Decision making

how to find out what you want to major in

Staring at a list of 200+ college majors feels like standing in the cereal aisle at 2 a.m.—everything looks kind-of-good and terrifying at the same time. If you typed “how to find out what you want to major in” into Google, congratulations: you’re normal. Nobody is born knowing whether they want to study biomechanical engineering or comparative literature, and most adults still change directions long after graduation. The trick is to turn the giant, fuzzy question into a simple, side-by-side comparison you can actually see. That’s exactly what StaMatrix was built for.

Why “how to find out what you want to major in” feels impossible

College brochures show smiling students under autumn trees; your uncle swears petroleum engineering prints money; your favorite high-school teacher says you’d love philosophy. Meanwhile, TikTok insists you’ll be jobless unless you code. The result is noise, not clarity. When every source shouts a different answer, your brain does what brains do best: it freezes.

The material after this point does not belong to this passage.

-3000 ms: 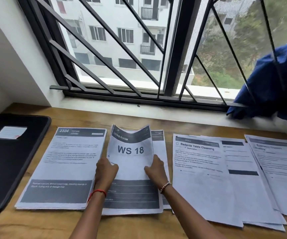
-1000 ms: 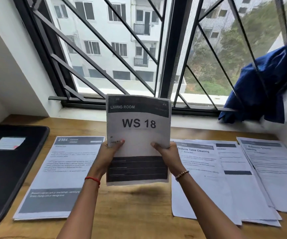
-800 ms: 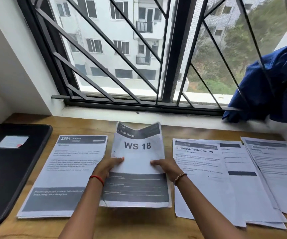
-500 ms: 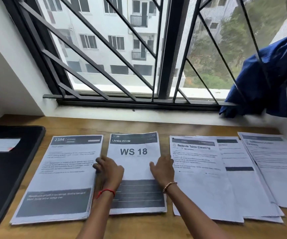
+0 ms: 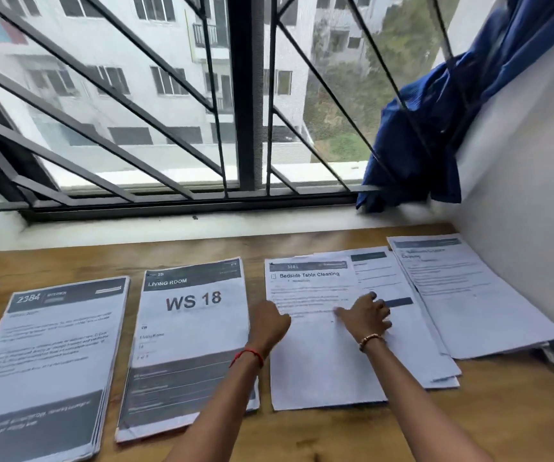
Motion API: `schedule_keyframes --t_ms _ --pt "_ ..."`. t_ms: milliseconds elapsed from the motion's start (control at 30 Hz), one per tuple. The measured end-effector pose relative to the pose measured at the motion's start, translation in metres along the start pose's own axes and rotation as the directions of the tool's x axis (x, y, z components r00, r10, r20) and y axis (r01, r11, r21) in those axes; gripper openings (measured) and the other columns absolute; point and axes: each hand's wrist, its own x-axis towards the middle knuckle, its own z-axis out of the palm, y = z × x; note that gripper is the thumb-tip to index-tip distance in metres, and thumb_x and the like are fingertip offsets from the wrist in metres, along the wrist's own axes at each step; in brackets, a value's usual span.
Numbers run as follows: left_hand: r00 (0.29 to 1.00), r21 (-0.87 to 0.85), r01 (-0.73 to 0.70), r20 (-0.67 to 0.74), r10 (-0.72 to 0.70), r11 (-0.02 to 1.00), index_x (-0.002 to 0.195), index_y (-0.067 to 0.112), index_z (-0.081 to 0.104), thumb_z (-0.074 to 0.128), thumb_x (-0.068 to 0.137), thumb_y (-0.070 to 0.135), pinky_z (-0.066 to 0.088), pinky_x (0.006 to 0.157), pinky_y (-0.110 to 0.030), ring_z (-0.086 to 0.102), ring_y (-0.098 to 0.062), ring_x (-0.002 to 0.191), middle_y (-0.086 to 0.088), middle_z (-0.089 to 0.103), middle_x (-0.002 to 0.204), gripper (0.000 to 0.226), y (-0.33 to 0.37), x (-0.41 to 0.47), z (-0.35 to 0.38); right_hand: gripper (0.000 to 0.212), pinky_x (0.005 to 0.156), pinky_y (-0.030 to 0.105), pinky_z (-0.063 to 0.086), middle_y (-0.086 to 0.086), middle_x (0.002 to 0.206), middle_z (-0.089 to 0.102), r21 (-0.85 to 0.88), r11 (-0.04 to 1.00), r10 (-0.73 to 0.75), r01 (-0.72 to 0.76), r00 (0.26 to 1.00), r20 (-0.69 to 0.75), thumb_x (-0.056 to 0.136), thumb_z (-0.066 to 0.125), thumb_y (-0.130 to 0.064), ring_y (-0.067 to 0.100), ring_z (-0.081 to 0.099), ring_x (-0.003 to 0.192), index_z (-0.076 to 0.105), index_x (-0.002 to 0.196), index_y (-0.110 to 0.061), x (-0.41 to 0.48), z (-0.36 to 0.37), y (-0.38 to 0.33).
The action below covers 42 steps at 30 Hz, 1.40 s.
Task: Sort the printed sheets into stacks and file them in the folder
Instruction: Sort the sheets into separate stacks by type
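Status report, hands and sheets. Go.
Left hand and right hand open on Bedside Table Cleaning sheet. WS 18 stack squared. Nothing blocking.

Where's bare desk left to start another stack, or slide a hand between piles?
Free: the wood strip between the sill and the sheets' top edges; the front right corner. Narrow lanes flank the WS 18 stack. Crowded: Bedside Table Cleaning sheet, under both hands, overlaps the fanned right-hand sheets running to the wall.

On your counter (image 5: 302, 243), L to R: 2384 stack (image 5: 46, 355), WS 18 stack (image 5: 189, 331), Bedside sheets (image 5: 315, 361), overlapped sheets (image 5: 475, 295).
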Motion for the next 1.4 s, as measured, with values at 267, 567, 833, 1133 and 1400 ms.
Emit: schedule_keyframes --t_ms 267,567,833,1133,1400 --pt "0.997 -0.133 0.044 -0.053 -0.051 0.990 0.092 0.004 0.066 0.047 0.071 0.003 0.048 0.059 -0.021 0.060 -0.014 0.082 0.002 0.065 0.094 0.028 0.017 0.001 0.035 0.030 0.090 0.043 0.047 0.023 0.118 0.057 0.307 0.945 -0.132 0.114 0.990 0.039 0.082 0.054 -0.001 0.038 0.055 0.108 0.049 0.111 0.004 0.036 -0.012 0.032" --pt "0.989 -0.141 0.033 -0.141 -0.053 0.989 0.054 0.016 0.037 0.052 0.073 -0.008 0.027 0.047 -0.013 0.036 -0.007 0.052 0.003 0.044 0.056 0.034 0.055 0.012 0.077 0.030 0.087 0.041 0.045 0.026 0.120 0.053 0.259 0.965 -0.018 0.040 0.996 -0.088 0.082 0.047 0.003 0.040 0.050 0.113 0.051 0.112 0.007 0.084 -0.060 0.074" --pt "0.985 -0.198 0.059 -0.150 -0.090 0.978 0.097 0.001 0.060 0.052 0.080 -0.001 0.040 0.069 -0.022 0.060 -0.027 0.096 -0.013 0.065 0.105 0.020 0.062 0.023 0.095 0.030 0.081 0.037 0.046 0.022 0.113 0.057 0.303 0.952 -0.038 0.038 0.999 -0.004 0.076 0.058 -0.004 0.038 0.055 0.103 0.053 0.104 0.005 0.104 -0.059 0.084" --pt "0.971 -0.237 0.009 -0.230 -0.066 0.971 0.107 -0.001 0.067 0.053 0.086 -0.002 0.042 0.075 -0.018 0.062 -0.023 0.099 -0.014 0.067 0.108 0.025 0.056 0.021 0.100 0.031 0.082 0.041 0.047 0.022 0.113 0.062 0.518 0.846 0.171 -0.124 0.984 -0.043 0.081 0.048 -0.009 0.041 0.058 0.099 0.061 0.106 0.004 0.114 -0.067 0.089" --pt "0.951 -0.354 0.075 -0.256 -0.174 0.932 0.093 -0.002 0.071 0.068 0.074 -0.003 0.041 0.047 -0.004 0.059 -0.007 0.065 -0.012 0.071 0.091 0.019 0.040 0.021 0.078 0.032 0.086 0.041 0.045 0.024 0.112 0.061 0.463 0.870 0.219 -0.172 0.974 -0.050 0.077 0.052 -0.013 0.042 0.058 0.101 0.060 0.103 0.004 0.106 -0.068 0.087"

The fix is to get every factor—salary, vibe, class topics, grad-school requirements—out of your head and into one clean table so you can weigh them like a judge instead of juggling them like a street performer.

Dump every major you’re considering into one list

Open StaMatrix, click “Create new matrix,” and list every major that has even flickered across your mind: Nursing, Game Design, Environmental Policy, whatever. Don’t filter yet—just brain-dump. This becomes the left-hand column of your decision table.

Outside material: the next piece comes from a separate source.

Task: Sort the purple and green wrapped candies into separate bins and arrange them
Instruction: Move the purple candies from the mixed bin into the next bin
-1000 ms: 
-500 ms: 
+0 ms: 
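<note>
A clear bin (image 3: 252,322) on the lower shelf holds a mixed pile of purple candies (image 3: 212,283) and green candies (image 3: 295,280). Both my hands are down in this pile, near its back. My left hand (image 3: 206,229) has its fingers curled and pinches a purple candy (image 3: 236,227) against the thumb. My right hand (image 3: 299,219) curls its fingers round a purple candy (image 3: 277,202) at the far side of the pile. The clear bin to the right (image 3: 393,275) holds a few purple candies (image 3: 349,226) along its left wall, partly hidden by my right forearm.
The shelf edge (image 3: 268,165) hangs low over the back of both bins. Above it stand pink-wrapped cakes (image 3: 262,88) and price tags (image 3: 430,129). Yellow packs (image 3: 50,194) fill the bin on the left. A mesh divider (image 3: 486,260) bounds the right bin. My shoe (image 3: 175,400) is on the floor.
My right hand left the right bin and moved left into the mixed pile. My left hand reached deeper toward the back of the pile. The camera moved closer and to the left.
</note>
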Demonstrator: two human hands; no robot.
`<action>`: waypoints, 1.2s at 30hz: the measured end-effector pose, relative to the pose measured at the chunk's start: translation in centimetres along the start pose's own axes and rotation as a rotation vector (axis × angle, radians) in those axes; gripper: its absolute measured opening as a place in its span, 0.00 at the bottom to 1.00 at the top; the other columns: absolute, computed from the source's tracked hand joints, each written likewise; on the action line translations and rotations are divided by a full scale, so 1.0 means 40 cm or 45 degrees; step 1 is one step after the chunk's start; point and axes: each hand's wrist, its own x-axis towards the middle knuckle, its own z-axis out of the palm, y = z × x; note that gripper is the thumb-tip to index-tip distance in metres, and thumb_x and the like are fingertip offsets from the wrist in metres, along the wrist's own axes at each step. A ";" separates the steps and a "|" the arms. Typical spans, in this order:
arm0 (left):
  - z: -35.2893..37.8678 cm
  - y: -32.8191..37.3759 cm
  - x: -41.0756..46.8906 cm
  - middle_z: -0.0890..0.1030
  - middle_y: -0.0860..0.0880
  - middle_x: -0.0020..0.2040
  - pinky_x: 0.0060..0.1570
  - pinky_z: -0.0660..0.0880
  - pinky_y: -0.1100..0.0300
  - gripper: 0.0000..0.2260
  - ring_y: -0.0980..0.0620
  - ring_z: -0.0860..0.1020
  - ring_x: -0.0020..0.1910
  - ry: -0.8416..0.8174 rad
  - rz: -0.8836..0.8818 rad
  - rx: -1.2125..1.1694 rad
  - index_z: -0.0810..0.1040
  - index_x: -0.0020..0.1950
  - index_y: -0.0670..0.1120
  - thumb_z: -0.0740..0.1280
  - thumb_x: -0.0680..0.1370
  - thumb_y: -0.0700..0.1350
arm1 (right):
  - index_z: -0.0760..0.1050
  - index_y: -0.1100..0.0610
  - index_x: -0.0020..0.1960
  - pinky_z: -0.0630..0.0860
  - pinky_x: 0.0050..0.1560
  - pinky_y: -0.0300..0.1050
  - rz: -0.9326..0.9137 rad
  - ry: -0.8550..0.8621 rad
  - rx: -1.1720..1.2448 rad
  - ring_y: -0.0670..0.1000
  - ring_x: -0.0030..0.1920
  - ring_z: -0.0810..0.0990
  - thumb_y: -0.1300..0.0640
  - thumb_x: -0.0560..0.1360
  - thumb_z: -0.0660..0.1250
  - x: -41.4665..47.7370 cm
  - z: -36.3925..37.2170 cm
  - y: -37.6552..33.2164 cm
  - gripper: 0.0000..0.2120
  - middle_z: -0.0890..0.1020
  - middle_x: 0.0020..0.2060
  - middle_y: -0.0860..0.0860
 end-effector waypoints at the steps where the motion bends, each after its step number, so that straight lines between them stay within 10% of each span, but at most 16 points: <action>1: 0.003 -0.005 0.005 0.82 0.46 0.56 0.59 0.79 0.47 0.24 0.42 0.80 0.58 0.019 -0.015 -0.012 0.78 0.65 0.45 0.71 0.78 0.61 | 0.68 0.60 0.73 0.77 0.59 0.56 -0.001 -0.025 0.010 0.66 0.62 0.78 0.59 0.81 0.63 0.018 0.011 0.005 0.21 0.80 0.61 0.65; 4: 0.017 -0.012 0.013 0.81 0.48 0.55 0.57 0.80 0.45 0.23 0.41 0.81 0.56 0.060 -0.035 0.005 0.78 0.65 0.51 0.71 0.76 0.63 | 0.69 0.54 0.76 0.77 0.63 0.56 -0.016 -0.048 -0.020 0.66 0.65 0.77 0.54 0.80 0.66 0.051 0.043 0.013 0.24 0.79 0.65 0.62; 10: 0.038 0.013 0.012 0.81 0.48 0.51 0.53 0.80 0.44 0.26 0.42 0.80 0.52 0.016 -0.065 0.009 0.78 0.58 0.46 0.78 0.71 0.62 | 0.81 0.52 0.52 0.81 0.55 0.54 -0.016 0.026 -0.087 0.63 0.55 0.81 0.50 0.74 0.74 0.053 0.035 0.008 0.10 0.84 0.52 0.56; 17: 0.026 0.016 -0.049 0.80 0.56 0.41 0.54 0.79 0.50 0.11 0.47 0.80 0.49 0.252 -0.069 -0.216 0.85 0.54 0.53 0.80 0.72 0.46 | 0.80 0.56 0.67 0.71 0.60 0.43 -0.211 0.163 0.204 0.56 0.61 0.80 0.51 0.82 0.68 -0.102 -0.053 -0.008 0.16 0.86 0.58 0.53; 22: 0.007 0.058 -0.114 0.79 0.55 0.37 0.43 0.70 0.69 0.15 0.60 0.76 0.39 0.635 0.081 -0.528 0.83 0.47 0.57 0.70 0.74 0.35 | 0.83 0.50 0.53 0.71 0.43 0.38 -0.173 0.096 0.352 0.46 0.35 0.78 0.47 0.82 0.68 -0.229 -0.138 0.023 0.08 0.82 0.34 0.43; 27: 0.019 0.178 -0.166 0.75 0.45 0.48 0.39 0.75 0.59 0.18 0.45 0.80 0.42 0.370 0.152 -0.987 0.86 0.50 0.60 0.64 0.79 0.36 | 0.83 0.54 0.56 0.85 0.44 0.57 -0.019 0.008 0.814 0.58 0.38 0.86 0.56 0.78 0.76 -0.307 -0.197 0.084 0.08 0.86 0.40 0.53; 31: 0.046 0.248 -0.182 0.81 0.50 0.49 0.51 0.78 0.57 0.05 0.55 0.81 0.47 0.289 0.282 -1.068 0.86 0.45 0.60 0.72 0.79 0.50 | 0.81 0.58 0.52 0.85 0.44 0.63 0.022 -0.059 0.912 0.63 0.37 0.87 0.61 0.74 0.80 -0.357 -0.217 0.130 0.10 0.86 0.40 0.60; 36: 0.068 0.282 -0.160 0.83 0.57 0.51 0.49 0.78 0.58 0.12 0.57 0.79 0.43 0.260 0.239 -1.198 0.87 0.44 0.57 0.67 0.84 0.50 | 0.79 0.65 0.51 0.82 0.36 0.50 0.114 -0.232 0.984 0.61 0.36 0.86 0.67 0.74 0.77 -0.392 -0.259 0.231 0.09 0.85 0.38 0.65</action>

List the real-life things you actually care about

Across the top row, add the criteria that matter to you, not US-News rankings. Typical starters: “Average starting salary,” “Likelihood I’ll enjoy core classes,” “Internship availability,” “How long until I can study abroad,” “Parent approval factor,” “Likelihood I’ll need grad school.” If you’re allergic to math, add “Amount of calculus required” and give it a high importance score. StaMatrix lets you assign 1–5 hearts (or flames, or stars—your call) so the math respects your personal priorities.

Turn vague feelings into numbers

Here comes the magic. For each major, score it 1–10 on every criterion. No idea what marketing majors earn? Google “marketing major starting salary,” plug in the number, and convert it to a 1–10 gut score. Hate public speaking but broadcast journalism needs it? Give that combo a 2. StaMatrix multiplies your criterion weight by each score and spits out a total, so the major that “just feels right” can finally prove itself on paper—or get dethroned by the dark-horse runner-up you almost ignored.

how to find out what you want to major in when you have too many passions

Multipotentialites, rejoice. Instead of choosing one slice of the passion pie, create a second matrix called “Double-major combos” or “Major-plus-minion pairs.” List hybrids like “Psychology + Data Science” or “Art + Business.” Score them on criteria such as “Will I still have weekends?” or “Can I finish in four years without summer school?” Suddenly the winner might be “Graphic Design with a Marketing minor,” not the standalone art degree you thought you had to pick.

how to find out what you want to major in without disappointing your parents

Drag “Parent approval” into your criteria row and give it a 4-heart weight if that’s reality. Then add a criterion called “Plan to win parents over” and score it for each major. Pre-med gets a low score because Mom already loves it; dance performance gets a 3 because you can double-major in physical therapy later. When the totals pop out, you’ll see which path keeps family peace and feeds your soul—no shouting required.

how to find out what you want to major in when you’re afraid of picking wrong

Fear of commitment is normal. StaMatrix has a “Swap scenario” button: duplicate your matrix, change one variable (maybe “Average starting salary” becomes less important and “Work-life balance” becomes crucial), and watch the rankings shuffle. If the same major still floats to the top under three totally different scenarios, you can sleep at night knowing it’s robust, not a one-time accident.

Test-drive your top two before you commit

Once the matrix crowns a winner, schedule real-world micro-experiments: audit a 101 class, shadow someone on LinkedIn, or take a free Coursera module. Update your scores afterward. If “Computer Science” drops from 9 to 6 on “Daily happiness” after you debug Python at 3 a.m., adjust the number. StaMatrix keeps your table alive until the day you formally declare.

Common rookie mistakes (and how the matrix saves you)

Your next 15 minutes

1. Open StaMatrix and hit “AI assistant.”
2. Type: “I like writing, hate math, want remote-job options, and need to finish in 4 years.”
3. Watch the table pre-fill with majors like Professional Writing, Digital Marketing, and UX Design.
4. Tweak the criteria weights (maybe “Remote flexibility” gets 5 hearts), add study-abroad rows if you care, and re-score.
5. Share the link with your mentor or parents so they can see your logic instead of arguing over gut feelings.

By the time you close the laptop, you’ll have a personalized, numbers-driven answer to the question you started with: how to find out what you want to major in. No magic eight-ball, no expensive aptitude camp—just a clear, sortable table that finally puts you in charge of your own future. Go declare that major with confidence; the matrix has your back.